Are you saying that there are no crimes in other country ?

So if someone commit crime in a country it means that all the people from that country is bad ???

I bet you're someone who grow up watching those politically biased western mass media that always find any reasons to discredit China.

Many of the western media love to exaggerate any kind of incidents, particularly the bad once not only because they sell but because of political reasons.

Usually what happen is that they pick a single most terrible incident and make it so that as if that particular incident happen much more often and on larger scale while in fact it is an isolated incident.

Don't you even now the number of crimes in the west ? Even Japan which is supposedly a safe country is ranked in no 6 :

# 1 United States: 11,877,218
# 2 United Kingdom: 6,523,706
# 3 Germany: 6,507,394
# 4 France: 3,771,850
# 5 Russia: 2,952,370
# 6 Japan: 2,853,739

Mass media and international organizations are 2 of the most powerful weapons of US and the west to discredit China; especially now that China is catching up with them in term of economy and technology...
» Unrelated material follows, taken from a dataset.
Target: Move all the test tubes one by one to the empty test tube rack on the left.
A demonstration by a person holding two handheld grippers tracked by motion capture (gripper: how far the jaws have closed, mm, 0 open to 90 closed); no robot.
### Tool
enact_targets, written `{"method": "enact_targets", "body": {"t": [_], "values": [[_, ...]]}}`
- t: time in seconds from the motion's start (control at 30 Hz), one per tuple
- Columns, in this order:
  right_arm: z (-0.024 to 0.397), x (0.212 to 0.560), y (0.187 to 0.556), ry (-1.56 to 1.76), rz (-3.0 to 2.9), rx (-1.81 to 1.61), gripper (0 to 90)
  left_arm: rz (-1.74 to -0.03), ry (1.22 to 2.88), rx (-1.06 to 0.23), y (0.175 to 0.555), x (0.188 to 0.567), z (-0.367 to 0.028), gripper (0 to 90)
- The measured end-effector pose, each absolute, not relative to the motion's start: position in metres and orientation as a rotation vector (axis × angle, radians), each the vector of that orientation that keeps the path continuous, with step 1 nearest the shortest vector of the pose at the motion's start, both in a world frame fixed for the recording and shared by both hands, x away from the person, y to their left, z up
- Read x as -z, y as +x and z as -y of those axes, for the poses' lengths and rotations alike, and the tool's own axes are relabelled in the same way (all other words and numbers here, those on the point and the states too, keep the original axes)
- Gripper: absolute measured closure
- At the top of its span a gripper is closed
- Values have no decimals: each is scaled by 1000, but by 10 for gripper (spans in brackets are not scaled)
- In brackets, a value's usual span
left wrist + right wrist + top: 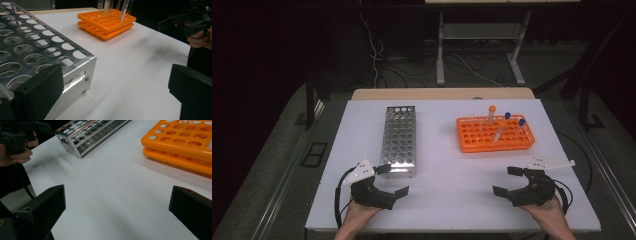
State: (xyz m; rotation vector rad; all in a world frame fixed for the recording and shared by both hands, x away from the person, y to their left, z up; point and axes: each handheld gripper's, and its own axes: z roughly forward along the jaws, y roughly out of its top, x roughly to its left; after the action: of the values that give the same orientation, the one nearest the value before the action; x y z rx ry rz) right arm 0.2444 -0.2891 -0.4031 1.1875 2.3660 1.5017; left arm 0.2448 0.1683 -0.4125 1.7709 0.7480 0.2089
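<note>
High view overhead facing forward-down; both claw views low, close, sharing the orange rack [107, 23] and metal rack [91, 135].

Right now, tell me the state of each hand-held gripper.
Left hand-held gripper: open, holding nothing, beside the metal rack.
Right hand-held gripper: open, holding nothing, in front of the orange rack.
</note>
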Motion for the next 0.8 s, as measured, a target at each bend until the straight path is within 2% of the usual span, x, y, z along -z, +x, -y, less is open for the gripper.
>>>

Start reading more books about China which is not western-biased and listen/read other alternative medias too...

There are books in English and also written by westerners which give you very different images about China as compared to what you so often listen on Western media; especially the news media.

Your way of thinking towards China has been severely distorted by these biased western media.
elleX0
QUOTE (Arotmekromtef @ Feb 4 2012, 03:16 PM) *
Keep beating that miscellany Louis Vuitton Outlet Store until stiff peaks form. Spread it all for the filling. Do the trick an bourgeois butter slash Louis Vuitton Sale and dollop it up and down all over the meringue to get peaks. Bake in the oven in the direction of 10 min. at 450 but awake to Louis Vuitton Sale it closely. It in effect should be store on a acrid padding so manoeuvre hectic!

Shop in Tibet for genuine copies.
elleX0
QUOTE (Metropolitan @ Sep 28 2011, 05:17 AM) *
I'm watching National Geographic documentary where Lisa Ling visit China with White Americans looking to adopt abandoned Chinese girls. How can you fathom killing your child if it comes out a girl? Are there Chinese people in this forum that know of other Chinese that would get rid of their daughter? I'm not here to troll but want to know what in your culture allows for such other than upholding the family name? I always thought of the Chinese as a cold-hearted people and still do.

No drugs needed today or even tomorrow.